The Serpent Queen (Saison 1, 8 épisodes) : la vipère de l'Histoire de France

The Serpent Queen (Saison 1, 8 épisodes) : la vipère de l'Histoire de France

Dans l’histoire de France, Catherine de Médicis est un personnage important et emblématique. Qu’une série américaine s’intéresse à notre histoire et plus particulièrement à ce personnage de la monarchie française n’est pas étonnant. Mais The Serpent Queen tient aussi un récit assez original, une sorte de satire de la monarchie qui sait surprendre son spectateur. The Serpent Queen mélange donc des complots, la misère de l’époque avec un humour qui sort du cadre et offre une perspective étonnante. Samantha Morton est responsable d’une bonne partie de la série grâce à sa prestation dans le rôle titre. The Serpent Queen s’intéresse donc à l’ascension de Catherine à la cour de François Ier et aux côtés de son époux, Henri II. Mais plutôt que de faire une série d’époque classique, The Serpent Queen préfère la narration moderne et nous offre alors tout un tas de surprises dans ce sens là. Ce n’est pas la série la plus réaliste sur la monarchie française que l’on ait pu voir (Canal+ en a déjà eu comme Versailles ou depuis peu Marie-Antoinette) mais c’est fun et rock.

 

En 1560, Catherine de Médicis est au sommet de son pouvoir. Elle est régente du royaume de France et surtout crainte de tous. The Serpent Queen prend le parti de nous raconter l’histoire par Catherine à l’une de ses jeunes servantes. Elle lui raconte sa vie et nous suivons donc au travers de flashbacks toute son histoire. The Serpent Queen trouve rapidement le bon équilibre entre tous les tons que la série aborde. Mais Samantha Morton brille du début à la fin de la série, encore plus dans la seconde partie de la saison quand elle est encore plus à l’aise dans son rôle. D’ailleurs, la série est tout de suite plus intéressante et attachante quand elle se concentre sur la prestation emphatique, contradictoire et complexe de l’actrice. Cette reine complètement folle est un personnage qui méritait bien l’attention que The Serpent Queen veut lui donner.

 

Le pire là dedans c’est que ce personnage a réellement existé.

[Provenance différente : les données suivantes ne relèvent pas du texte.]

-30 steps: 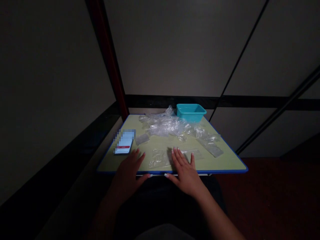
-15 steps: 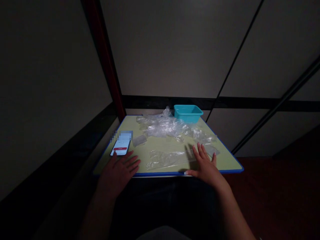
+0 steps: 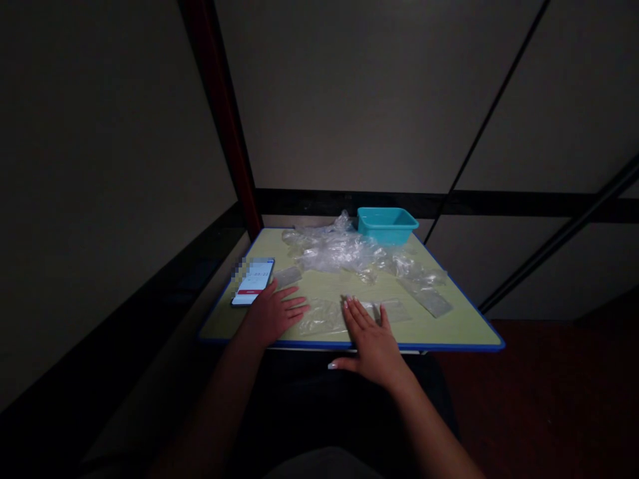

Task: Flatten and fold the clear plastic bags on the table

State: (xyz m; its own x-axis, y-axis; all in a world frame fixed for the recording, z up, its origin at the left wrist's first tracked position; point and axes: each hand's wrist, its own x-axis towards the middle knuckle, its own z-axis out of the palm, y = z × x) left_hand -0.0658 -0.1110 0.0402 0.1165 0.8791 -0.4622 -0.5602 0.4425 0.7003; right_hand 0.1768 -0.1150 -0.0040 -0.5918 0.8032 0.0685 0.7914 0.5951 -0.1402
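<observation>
A clear plastic bag (image 3: 319, 318) lies spread out along the front of the table. My right hand (image 3: 372, 342) rests on the middle of this bag, fingers stretched out and the thumb beyond the table's front edge. My left hand (image 3: 272, 313) is open, its fingertips at the bag's left end and its back close to the phone. Behind the hands a heap of crumpled clear plastic bags (image 3: 337, 251) covers the middle and back of the table. A flattened bag (image 3: 433, 299) reaches out at the right.
The small table (image 3: 464, 326) has a pale yellow top and a blue edge. A turquoise plastic basket (image 3: 387, 229) stands at the back right. At the left lies a lit phone (image 3: 253, 281), with a small folded bag (image 3: 288, 276) beside it. Wall panels (image 3: 349, 100) rise close behind.
My right hand has moved left across the flat bag, uncovering its right end. My left hand has shifted right to the bag's left end. The view has swung slightly left.
</observation>
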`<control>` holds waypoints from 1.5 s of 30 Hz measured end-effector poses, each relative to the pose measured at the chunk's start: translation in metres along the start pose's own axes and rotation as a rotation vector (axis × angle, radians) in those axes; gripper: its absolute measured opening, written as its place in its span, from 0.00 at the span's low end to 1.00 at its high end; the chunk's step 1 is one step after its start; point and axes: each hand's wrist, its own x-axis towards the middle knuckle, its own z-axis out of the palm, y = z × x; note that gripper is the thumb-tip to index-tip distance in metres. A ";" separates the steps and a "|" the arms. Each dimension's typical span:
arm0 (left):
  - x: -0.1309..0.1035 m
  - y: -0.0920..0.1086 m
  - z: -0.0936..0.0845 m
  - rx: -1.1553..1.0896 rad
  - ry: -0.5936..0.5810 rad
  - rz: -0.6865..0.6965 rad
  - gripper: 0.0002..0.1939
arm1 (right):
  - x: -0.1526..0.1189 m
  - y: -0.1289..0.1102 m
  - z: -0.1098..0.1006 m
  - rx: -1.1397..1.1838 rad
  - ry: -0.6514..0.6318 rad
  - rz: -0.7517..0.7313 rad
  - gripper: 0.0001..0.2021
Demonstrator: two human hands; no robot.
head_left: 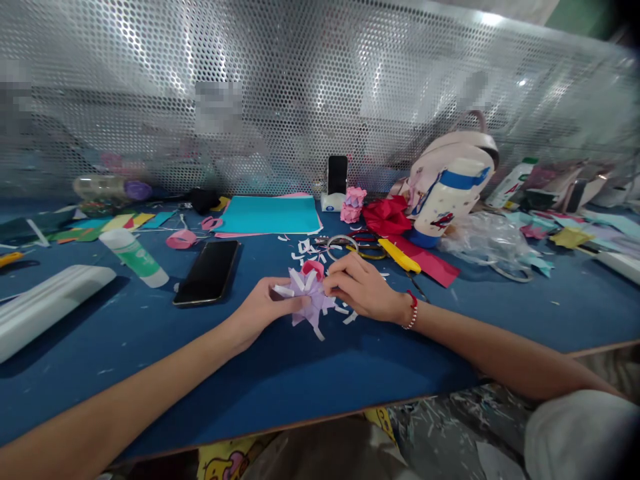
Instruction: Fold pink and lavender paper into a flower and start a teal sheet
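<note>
A light purple folded-paper flower (313,307) with pointed petals and several white strips on it is held just above the blue table. My left hand (264,308) grips it from the left, the thumb pressed on its front. On its right side, my right hand (361,288) has its fingers closed in a pinch at a petal's edge; the fingertips are partly hidden. Behind the flower shows a reddish-pink tape roll (313,269). White paper scraps (303,248) lie scattered around, and scissors with a yellow handle (373,252) rest beyond my right hand.
A black phone (207,272) and a glue tube (135,258) lie to the left, near a long white case (53,303). Blue paper sheets (270,215) lie at the back. A yellow cutter (400,255), red paper (430,261) and a white bottle (450,200) stand or lie to the right.
</note>
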 end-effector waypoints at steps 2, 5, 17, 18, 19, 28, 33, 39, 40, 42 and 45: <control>0.000 0.002 -0.001 -0.024 -0.024 0.003 0.13 | -0.001 -0.001 0.001 0.030 0.009 0.024 0.09; 0.001 0.003 -0.001 -0.011 0.001 0.001 0.13 | -0.001 -0.004 -0.001 0.087 0.034 0.082 0.09; 0.000 0.002 0.001 0.219 0.087 0.109 0.14 | -0.002 -0.005 0.000 0.080 0.002 0.179 0.07; 0.000 0.003 0.001 0.222 0.085 0.112 0.14 | -0.002 -0.004 0.000 0.082 -0.002 0.180 0.07; 0.000 0.003 0.001 0.226 0.083 0.114 0.14 | -0.002 -0.004 0.000 0.084 -0.004 0.177 0.07; 0.001 0.003 0.004 0.224 0.045 0.141 0.11 | -0.001 -0.006 0.001 0.090 -0.038 0.169 0.09; 0.002 0.002 0.004 0.228 0.053 0.159 0.11 | 0.001 -0.009 0.001 0.040 -0.057 0.164 0.12; 0.001 0.003 0.003 0.247 0.057 0.157 0.12 | -0.003 -0.004 0.002 0.044 0.008 0.183 0.10; 0.001 0.003 0.003 0.247 0.056 0.155 0.12 | -0.003 -0.003 0.002 0.044 0.003 0.185 0.10; 0.001 0.003 0.003 0.247 0.057 0.150 0.12 | -0.003 -0.003 0.002 0.044 -0.008 0.191 0.10; 0.001 0.001 0.004 0.252 0.061 0.145 0.13 | -0.002 -0.004 0.002 0.050 -0.016 0.191 0.11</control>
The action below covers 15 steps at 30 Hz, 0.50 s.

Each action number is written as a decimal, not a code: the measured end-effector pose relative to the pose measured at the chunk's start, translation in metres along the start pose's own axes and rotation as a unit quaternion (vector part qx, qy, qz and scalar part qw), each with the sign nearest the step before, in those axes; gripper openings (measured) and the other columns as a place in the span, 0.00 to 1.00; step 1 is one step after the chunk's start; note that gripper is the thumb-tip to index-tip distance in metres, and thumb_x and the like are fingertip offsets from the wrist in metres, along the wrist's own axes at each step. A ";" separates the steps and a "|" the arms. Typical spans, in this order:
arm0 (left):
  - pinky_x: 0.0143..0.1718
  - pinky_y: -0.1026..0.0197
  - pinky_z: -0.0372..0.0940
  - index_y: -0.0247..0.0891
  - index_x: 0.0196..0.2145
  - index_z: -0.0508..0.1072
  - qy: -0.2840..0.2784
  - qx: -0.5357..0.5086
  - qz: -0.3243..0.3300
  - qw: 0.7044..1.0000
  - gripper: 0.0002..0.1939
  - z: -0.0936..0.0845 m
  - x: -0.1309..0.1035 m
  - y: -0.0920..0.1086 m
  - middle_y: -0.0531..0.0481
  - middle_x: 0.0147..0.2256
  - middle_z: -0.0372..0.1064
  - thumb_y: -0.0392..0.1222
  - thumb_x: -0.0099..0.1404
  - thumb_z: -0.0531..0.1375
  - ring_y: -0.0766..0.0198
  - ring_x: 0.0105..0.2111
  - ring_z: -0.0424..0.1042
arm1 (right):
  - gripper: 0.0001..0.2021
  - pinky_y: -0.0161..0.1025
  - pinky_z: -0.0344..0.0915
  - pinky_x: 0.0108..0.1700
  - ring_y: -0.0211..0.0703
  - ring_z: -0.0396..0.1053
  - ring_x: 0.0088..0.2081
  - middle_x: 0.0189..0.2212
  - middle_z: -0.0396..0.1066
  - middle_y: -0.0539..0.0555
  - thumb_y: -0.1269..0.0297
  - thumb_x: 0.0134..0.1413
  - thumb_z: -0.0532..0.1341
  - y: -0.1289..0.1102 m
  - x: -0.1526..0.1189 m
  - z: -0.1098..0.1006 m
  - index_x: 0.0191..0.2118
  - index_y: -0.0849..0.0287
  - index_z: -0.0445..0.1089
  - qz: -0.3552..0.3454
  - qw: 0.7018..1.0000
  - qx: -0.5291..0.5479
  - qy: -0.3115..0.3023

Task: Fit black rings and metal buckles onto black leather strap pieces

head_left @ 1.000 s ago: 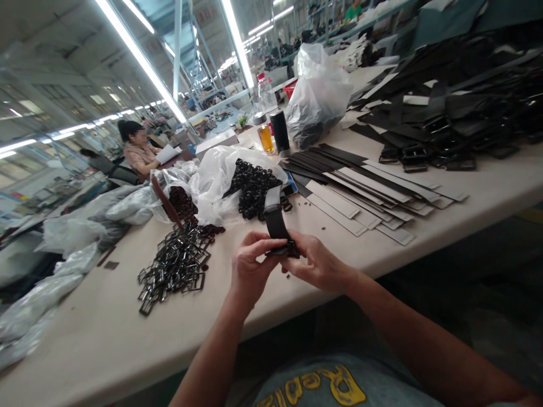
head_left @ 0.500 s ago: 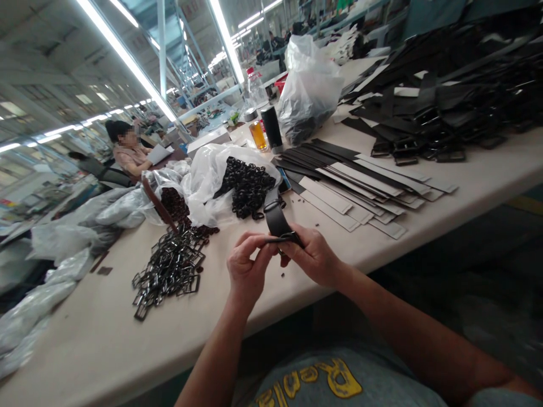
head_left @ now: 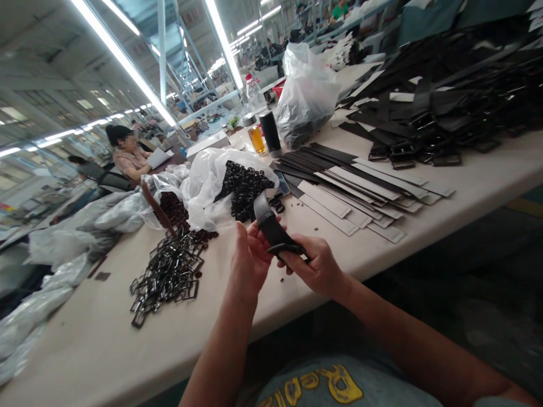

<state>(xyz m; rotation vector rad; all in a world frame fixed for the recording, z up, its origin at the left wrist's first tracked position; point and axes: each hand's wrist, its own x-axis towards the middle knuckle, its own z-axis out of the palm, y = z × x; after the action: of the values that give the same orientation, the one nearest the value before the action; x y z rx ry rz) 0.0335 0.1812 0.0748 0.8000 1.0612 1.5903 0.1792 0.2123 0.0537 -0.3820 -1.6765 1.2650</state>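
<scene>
Left hand: the left hand [head_left: 248, 263] is rising over the near edge of the tabletop [head_left: 479, 181], palm turned toward the strap; its fingers [head_left: 259, 244] are pressing against the strap's side rather than closing round it.
Right hand: the right hand [head_left: 316, 265] is gripping the lower end of the strap, its fingers clamped on it from the right.
Strap: the black strap [head_left: 271, 226] is being held between both hands, above the tabletop's near edge, tilting up and away to the left; a dark loop or buckle seems to be sitting at its lower end, though the view is too blurred there to be sure.
Buckles: a heap of dark metal buckles [head_left: 167, 274] is lying on the tabletop to the left of the hands, well apart from them.
Rings: a pile of small black rings [head_left: 246, 183] is spilling out of a white plastic bag [head_left: 207, 181] just beyond the strap.
Cut strips: flat grey and black strips [head_left: 360, 192] are lying fanned out to the right of the rings.
Far pile: a mass of black straps [head_left: 445, 96] is covering the far right of the tabletop.
Bottles: a black flask [head_left: 270, 133] and a jar of amber liquid [head_left: 257, 138] are standing side by side behind the rings.
Co-worker: another person [head_left: 127, 152] is sitting at the far left.
</scene>
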 end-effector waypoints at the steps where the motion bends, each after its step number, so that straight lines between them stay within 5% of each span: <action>1: 0.39 0.55 0.73 0.39 0.44 0.74 0.004 0.000 -0.012 1.000 0.33 0.001 0.002 0.004 0.42 0.45 0.77 0.73 0.63 0.53 0.53 0.43 0.77 | 0.08 0.31 0.65 0.24 0.38 0.70 0.21 0.25 0.73 0.50 0.61 0.66 0.60 0.001 -0.001 0.001 0.36 0.60 0.71 0.005 1.000 -0.009 -0.003; 4: 0.46 0.54 0.72 0.41 0.43 0.74 0.019 -0.020 -0.025 0.999 0.25 0.006 0.002 0.008 0.45 0.45 0.78 0.66 0.66 0.56 0.53 0.47 0.77 | 0.10 0.31 0.63 0.23 0.38 0.68 0.19 0.23 0.72 0.49 0.61 0.63 0.61 0.007 -0.003 0.003 0.31 0.59 0.68 0.022 0.998 -0.055 0.017; 8: 0.40 0.58 0.72 0.39 0.41 0.76 0.026 -0.071 -0.022 0.997 0.18 0.015 -0.010 0.000 0.45 0.43 0.79 0.57 0.67 0.61 0.54 0.46 0.78 | 0.10 0.32 0.60 0.20 0.38 0.65 0.17 0.20 0.69 0.49 0.59 0.61 0.60 0.013 0.001 0.004 0.32 0.60 0.69 0.042 0.993 -0.095 0.047; 15: 0.47 0.61 0.71 0.39 0.37 0.81 0.038 -0.076 0.068 0.994 0.12 0.019 -0.019 -0.015 0.46 0.42 0.80 0.50 0.62 0.68 0.58 0.47 0.76 | 0.11 0.30 0.58 0.20 0.37 0.64 0.17 0.20 0.69 0.50 0.59 0.60 0.59 0.015 0.004 0.006 0.34 0.62 0.71 0.087 0.993 -0.076 0.024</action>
<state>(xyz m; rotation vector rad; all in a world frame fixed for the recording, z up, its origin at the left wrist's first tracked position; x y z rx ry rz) 0.0608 0.1689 0.0681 0.7262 0.9425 1.8073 0.1679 0.2175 0.0431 -0.6575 -1.7343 1.2451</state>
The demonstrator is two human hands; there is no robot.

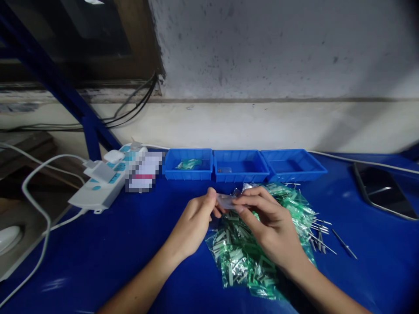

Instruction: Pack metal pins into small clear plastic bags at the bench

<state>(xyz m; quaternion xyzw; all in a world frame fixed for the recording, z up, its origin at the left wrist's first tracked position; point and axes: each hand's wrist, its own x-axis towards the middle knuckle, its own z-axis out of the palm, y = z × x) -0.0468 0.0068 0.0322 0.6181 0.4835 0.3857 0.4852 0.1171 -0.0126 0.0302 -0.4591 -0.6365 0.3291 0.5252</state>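
Note:
A small clear plastic bag [225, 202] is stretched between my two hands, above the table. My left hand [199, 216] pinches its left end between thumb and fingers. The right end is held by my right hand [270, 218], thumb below and fingers on top. What the bag contains, if anything, is too small to make out. Below and behind my hands lies a pile of green-tinted plastic packets [242, 257] with pale strips and small metal parts inside. Several loose metal rivets [322, 231] lie at the pile's right side.
Three blue bins stand along the wall: the left bin [189, 174] holds green packets, the middle bin [242, 176] a small clear packet, beside the right bin [294, 174]. A power strip [101, 187] with white cables stands left. At right lies a phone [384, 189].

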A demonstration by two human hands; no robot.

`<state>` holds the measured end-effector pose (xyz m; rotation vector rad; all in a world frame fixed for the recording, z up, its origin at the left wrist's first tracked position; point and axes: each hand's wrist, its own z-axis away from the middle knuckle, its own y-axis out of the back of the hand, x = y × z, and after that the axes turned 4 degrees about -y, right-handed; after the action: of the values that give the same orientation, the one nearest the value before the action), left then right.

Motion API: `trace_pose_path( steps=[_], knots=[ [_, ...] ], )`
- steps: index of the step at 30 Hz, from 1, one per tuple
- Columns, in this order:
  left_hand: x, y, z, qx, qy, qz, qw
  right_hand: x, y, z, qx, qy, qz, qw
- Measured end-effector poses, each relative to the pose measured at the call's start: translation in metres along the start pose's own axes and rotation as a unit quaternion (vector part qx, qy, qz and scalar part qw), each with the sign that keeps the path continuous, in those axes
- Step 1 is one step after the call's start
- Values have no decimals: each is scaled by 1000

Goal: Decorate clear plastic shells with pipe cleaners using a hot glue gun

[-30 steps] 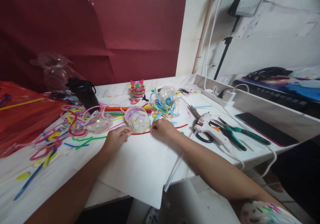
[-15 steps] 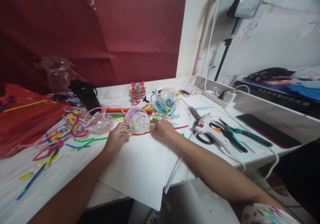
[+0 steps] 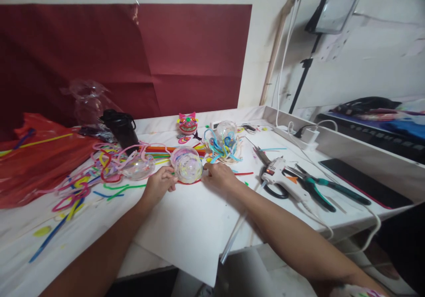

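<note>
Between my hands sits a clear round plastic shell (image 3: 187, 167), with pink, yellow and other colours showing through it. On its left, my left hand (image 3: 161, 183) has its fingers bent, the tips close to the rim. My right hand (image 3: 219, 175) is closed in a pinch at the right edge. What either hand pinches is hidden. A red pipe cleaner (image 3: 190, 182) passes along the front of the shell, from the left fingertips toward the right hand. White paper (image 3: 189, 226) lies under my wrists.
Left are tangled pipe cleaners (image 3: 78, 184), another clear shell (image 3: 138, 169), a black bottle (image 3: 120, 131) and a red bag (image 3: 49, 155). Behind stand a lion-head figure (image 3: 187, 124) and a blue-white bundle (image 3: 226, 145). Right lie a glue gun (image 3: 277, 173), pliers (image 3: 315, 184) and a phone (image 3: 361, 182).
The camera view has shifted slightly, so the whole scene sits lower and further right. My hands remain on both sides of the shell, with little visible movement.
</note>
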<state>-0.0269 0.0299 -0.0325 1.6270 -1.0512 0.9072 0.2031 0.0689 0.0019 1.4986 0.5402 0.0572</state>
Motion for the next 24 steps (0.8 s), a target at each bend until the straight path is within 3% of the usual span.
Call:
trace_pose_path(
  steps=[8,24],
  knots=[
    [5,0,-1,-20,27,37,999,5,2,-4,-10,16,-29,999],
    [13,0,4,-8,120,159,980,11,0,-8,9,60,-107,992]
  ],
)
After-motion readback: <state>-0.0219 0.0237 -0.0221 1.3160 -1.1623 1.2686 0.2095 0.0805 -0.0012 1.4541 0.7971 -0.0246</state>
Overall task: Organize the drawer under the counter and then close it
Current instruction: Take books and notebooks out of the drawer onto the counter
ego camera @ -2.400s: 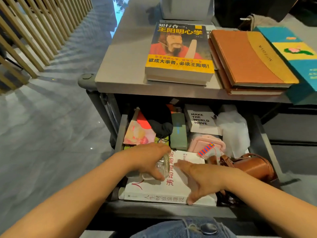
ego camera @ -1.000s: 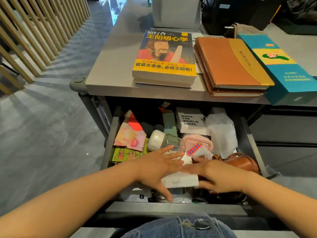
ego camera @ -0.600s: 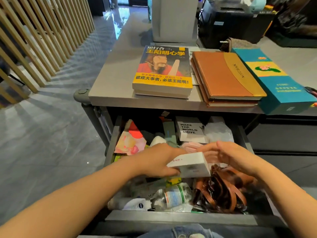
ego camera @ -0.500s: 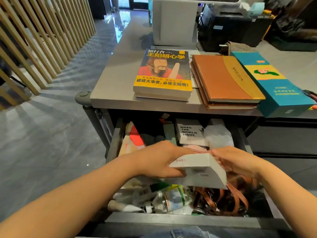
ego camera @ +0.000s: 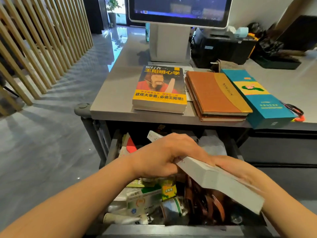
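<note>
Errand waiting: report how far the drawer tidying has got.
Done: nothing visibly settled. In hand: the left hand and right hand hold a thick white paperback book tilted above the open grey drawer. Left: a green-and-white medicine box, a clear bottle and a brown leather bag lie jumbled inside; sort, then close.

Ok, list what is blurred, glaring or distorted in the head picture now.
All head view: the thick white book in the left hand and right hand smears with motion toward its near end; the glossy grey floor carries bright reflections; the tan wooden slats splay from wide-angle distortion; the open grey drawer is shadowed at the back under the grey countertop.
</note>
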The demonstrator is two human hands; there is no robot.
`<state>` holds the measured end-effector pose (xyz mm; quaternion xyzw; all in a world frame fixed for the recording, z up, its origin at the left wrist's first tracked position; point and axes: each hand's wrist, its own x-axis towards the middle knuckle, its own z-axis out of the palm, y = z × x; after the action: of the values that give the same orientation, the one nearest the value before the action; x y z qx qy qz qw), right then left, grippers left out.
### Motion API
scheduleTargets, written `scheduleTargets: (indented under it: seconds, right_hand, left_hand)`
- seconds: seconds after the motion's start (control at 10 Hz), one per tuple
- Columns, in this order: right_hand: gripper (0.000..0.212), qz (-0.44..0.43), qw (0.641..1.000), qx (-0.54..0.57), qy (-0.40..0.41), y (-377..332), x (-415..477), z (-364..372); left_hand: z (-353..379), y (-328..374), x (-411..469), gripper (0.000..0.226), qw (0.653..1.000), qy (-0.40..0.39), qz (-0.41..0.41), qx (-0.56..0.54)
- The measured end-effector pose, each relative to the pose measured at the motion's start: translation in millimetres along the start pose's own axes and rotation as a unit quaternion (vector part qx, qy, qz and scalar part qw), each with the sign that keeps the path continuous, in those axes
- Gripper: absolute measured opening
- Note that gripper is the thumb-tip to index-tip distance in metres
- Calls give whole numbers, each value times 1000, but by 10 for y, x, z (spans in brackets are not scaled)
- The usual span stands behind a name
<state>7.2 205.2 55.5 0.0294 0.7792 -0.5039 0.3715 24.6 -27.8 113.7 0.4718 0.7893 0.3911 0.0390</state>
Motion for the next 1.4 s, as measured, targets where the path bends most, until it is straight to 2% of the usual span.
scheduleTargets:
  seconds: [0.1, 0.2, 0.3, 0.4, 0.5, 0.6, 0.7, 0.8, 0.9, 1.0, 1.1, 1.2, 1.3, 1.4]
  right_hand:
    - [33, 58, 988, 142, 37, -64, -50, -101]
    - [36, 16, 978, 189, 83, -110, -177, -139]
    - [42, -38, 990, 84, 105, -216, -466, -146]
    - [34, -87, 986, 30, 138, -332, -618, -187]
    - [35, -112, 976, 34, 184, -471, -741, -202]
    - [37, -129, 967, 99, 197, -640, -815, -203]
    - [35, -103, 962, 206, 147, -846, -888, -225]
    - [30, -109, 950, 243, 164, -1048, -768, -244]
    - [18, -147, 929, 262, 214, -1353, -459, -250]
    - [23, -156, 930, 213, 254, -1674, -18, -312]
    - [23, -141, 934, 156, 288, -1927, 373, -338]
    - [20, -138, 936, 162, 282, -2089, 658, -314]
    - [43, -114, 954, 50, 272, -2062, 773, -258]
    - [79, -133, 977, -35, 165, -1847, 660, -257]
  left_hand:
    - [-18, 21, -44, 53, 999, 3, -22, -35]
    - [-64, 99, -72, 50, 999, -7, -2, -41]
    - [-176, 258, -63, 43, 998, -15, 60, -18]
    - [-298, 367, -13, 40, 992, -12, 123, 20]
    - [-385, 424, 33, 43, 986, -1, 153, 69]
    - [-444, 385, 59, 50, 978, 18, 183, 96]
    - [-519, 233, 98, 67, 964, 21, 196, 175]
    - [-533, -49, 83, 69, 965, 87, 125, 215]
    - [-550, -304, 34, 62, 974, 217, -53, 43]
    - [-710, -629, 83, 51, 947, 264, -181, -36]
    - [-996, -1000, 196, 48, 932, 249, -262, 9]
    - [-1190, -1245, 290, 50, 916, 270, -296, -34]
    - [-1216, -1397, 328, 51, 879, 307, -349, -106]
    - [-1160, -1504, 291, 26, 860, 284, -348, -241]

Ce n’est pour autant pas une série parfaite. Elle n’est pas exempt de défauts, ne serait-ce que dans la première partie de la saison qui prend parfois trop de temps pour installer des personnages et des détails qui n’apportent pas grand chose. Mais The Serpent Queen se déguste sur la longueur, au fil des épisodes. La série trouve après deux épisodes son propre style et parvient à délivrer les surprises que l’on a envie d’en attendre. Cela me rappelle d’une certaine façon The Borgias (Showtime). The Serpent Queen trouve donc le bon équilibre entre les vrais évènements historiques et ce côté vilain qui est tellement accentué qu’il ressemble presque à une sorte de parodie. En mélangeant la dure réalité de l’époque avec quelque chose de plus funky, The Serpent Queen parvient à délivrer ce que l’on attend d’elle. Les décors réels apportent quant à eux quelque chose de fort. La série mise donc sur la forme, parfois plus que sur le fond qui n’est pas toujours réaliste.

 

Justin Haythe, le créateur de The Serpent Queen a tout fait pour que l’on ait un personnage vilain à souhait qui a de quoi nous rappeler certains vilains personnage de Game of Thrones. En voilà donc une série histoire qui a de la suite dans les idées et qui donne déjà envie de voir ce que la saison 2 va nous conter sur ce personnage emblématique de l’histoire de France. C’est réjouissant jusqu’au bout, notamment car The Serpent Queen n’a pas froid aux yeux et se permet toutes les libertés possibles tout en restant dans l’Histoire autour de son concept détonnant.

 

Note : 7/10. En bref, une série étonnante sur l’une des plus vilaines femmes de la monarchie française.